Oh, and there's also a sub-game called Dekata. This is a card game to heighten your telepathic powers and the psychic link with your unborn Crystallion - which translates to you being faced with several face down cards from which you'll have to find the pairs.
The more successful you are, then the numbers on the cards will start to glow through (this represents your telepathic powers being heightened). You can't access the Deketa in the middle of the Tsimit, so you are advised to do this at the start. Once you've established this 'psychic link' with your super equine chum, you'll find he will help you out as you proceed. In the maze and also in the economic scenarios. A crystal stallion's head will appear advising the route or course of action to take. Neat, eh?
That in a nutshell(!) is Knights Of The Crystallion. Your ultimate aim is to get to the fourth veil of the Tsimit, find the Crystal eggs and hatch your Crystallion. All along the route the Keepers will be watching you and testing you before you proceed into the next stage.
Spig Of The Whastes of Elfin Buttock: Greetings. I am Spig and I am heavy with child. (You what? Ed.) Er, sorry, you see Knights Of The Crystallion is such pure fantasy escapism that I had difficulty 'getting out of character'.
Bill Williams, the writer, has gone to great lengths to create a whole environment, providing a manual full of insights into the Orodrim way of life and an evocative soundtrack. The graphics are very colourful and detailed and the control system simple.
Although US Gold claims that the soundtrack could stand on its own as a 'concept album'(!) (erm... I don't think it'd grace my record collection) it contributes greatly to the whole package and helps you immerse yourself in the world of the Orodrid. The game will include an audio recording of this which apparently if played backwards(!) will provides further clues!
As I said, the game controls are simple. Everything is controlled by mouse,w ith you moving an eye icon (your inner eye) and clicking to initiate an action. I liked the way the game knew what you were up to; I mean the seemingly innocent Deketa section almost gets you thinking you're telepathic!
Having tried to find my way around the Tsimit unaided, I was chuffed to find the Deketa paying off and a crystal stallion's head paying off and a crystal stallion's head suddenly appearing to help me out.
Some of the screens in the Tsimit are completely dark and your vision is thus eerily limited to a small circle around you, illuminated by your Crystallion suit. Fortunately the Shorgis also glow in the dark. Finding your way is tricky but the computer won't let you move over an edge. If you can't reach a certain position, then it'll make a complaining sound. You can also illuminate your path by lobbing slow plasma balls (yep, they've got two speeds). If there's a crystal on a dark screen, then grab it and hey presto, all will be revealed.
Incidentally you can access any part of the game (except the later levels of the Tsimit of course) from the main menu screen. This means that you can practice the sub-games before you get to a stage in the game where the outcome is crucial.
I found the Bosu game tricky to master even at the easiest of the four levels of difficulty but fortunately there is a tutor mode to help you and also the ability to pay this separately as a two player game!
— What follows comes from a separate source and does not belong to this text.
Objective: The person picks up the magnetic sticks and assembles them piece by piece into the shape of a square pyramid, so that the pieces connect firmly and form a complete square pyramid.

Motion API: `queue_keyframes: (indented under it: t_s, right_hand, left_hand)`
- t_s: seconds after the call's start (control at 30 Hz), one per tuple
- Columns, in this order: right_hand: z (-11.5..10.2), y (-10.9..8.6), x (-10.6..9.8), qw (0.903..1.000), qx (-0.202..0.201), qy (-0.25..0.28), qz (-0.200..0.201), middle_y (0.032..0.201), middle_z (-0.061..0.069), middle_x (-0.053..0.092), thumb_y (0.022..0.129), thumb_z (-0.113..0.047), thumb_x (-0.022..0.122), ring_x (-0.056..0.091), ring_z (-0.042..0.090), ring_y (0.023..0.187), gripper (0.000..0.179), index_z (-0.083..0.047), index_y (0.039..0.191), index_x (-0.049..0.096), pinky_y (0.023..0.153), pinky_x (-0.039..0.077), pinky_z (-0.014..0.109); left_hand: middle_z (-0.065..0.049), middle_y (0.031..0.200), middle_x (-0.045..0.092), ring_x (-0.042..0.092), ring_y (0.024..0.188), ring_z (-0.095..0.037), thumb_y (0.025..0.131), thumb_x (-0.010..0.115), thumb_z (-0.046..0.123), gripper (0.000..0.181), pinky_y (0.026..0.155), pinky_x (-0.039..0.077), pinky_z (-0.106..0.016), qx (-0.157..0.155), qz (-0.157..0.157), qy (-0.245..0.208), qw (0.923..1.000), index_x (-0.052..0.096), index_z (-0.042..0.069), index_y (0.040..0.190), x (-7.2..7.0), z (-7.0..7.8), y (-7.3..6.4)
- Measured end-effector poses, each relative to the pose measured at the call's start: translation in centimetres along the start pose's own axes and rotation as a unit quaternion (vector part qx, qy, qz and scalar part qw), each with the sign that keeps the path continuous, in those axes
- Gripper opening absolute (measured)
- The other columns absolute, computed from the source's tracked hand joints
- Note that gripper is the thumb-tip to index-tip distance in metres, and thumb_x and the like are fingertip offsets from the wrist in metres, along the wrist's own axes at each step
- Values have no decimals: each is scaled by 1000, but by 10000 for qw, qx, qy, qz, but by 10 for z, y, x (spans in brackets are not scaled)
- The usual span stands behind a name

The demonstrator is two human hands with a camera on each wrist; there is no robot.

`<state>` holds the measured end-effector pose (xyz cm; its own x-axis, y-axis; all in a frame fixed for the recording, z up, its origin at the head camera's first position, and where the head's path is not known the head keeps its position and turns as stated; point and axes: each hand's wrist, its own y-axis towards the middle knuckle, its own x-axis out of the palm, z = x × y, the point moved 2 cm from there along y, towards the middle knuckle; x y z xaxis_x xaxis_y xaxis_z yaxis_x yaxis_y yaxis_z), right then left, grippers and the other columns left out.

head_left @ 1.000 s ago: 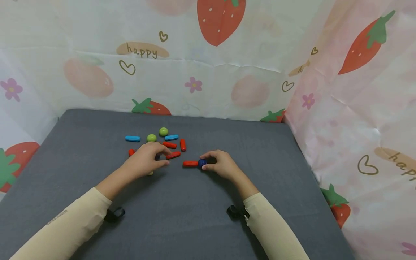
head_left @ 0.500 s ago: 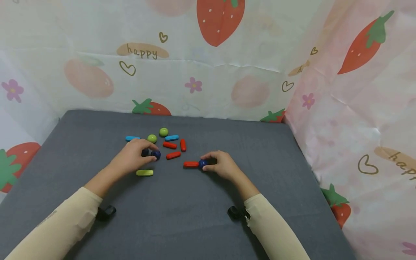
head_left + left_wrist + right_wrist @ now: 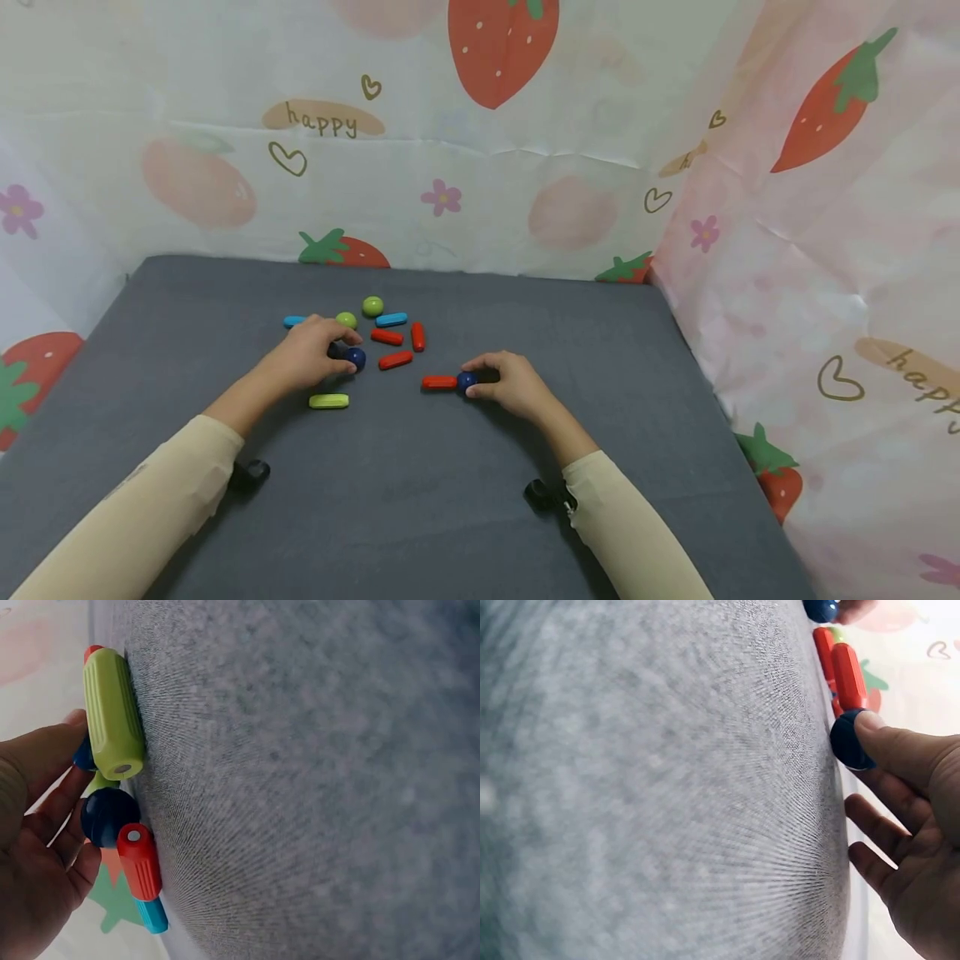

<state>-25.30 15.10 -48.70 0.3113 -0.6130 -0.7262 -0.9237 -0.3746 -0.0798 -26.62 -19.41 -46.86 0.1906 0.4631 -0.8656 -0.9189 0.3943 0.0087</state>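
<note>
On the grey felt mat (image 3: pixel 420 500), furthest left, a light blue rod (image 3: pixel 292 321) peeks out from behind the left hand (image 3: pixel 303 362). That hand lies low on the mat, its fingers curled round a dark blue ball (image 3: pixel 355 358), thumb and fingertips pinching it. Just in front of the hand a lime green rod (image 3: pixel 328 401) lies flat, apart from the fingers. Behind the knuckles sit two green balls (image 3: pixel 372 306), then another light blue rod (image 3: pixel 391 319) and three loose red rods (image 3: pixel 395 360) scattered close together. Toward the middle, a red rod (image 3: pixel 438 382) lies end-on against a second dark blue ball (image 3: pixel 467 382), the two touching. The right hand (image 3: pixel 510 385) pinches that ball between thumb and forefinger, the other fingers loosely curled above the mat. A strawberry-print sheet (image 3: pixel 480 167) walls in the mat behind and to the right.
</note>
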Motion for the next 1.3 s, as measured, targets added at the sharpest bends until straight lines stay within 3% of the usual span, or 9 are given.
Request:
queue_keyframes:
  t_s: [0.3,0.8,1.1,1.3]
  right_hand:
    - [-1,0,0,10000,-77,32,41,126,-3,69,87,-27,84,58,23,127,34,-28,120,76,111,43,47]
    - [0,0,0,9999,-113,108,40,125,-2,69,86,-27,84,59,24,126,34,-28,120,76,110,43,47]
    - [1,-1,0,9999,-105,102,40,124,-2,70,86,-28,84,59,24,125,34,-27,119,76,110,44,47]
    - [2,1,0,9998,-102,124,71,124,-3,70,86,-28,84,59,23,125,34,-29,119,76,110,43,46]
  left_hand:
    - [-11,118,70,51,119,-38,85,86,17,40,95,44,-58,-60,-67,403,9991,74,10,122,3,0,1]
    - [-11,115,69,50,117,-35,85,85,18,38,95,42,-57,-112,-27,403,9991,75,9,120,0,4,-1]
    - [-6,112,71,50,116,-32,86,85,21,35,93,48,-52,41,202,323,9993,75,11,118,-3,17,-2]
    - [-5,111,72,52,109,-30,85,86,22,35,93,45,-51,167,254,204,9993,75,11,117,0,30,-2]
Since progressing in the game will hinge upon you defeating the Keepers progressively at each level of Bosu, you'd be advised to get to grips with it.
So you see, there's a lot of depth to Knights Of The Crystallion and it's a game that will require a bit of intellect. Makes a change from all that mindless zapping, doesn't it? Anyway, that, as they say, is that. A huge involved fantasy adventure offering atmospheric graphics and sound, with gameplay intricately crafted with enthusiasm.